* [Directions]: Gather each line in the entries that includes the string "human".

* [Provided records]:
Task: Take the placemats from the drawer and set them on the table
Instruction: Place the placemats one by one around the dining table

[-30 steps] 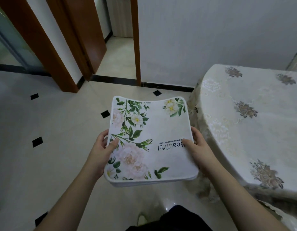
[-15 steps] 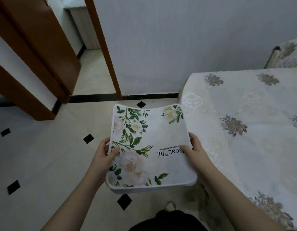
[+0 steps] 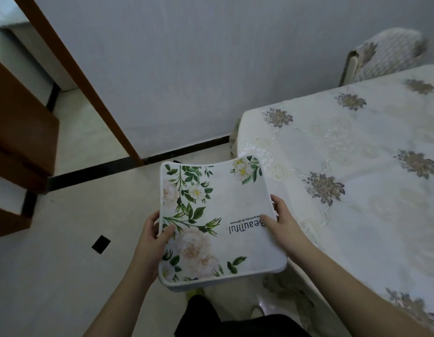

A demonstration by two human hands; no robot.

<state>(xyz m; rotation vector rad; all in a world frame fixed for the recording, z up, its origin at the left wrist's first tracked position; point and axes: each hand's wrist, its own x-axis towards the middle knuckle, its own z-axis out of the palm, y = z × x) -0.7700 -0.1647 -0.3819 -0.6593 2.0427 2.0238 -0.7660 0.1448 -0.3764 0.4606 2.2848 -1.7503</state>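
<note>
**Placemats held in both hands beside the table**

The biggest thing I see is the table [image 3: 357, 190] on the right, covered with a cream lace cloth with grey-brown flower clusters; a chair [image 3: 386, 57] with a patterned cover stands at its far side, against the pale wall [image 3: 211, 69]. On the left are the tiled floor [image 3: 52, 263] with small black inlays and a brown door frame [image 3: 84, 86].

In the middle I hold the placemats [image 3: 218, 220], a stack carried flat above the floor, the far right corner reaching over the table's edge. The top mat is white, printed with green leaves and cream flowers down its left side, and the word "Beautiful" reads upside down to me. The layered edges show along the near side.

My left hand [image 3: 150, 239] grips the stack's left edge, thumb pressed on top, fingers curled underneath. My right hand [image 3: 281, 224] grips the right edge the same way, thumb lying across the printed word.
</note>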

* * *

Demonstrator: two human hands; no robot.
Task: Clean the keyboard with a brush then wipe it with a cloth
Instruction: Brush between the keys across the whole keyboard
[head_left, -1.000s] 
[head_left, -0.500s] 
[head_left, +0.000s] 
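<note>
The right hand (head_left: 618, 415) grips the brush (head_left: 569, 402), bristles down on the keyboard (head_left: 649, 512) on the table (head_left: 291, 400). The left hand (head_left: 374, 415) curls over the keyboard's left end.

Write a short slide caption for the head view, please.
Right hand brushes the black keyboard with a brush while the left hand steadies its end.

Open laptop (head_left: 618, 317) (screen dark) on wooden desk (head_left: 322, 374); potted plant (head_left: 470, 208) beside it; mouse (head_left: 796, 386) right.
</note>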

* [Your solution]:
A demonstration by two human hands; no robot.
Demonstrator: two human hands; no robot.

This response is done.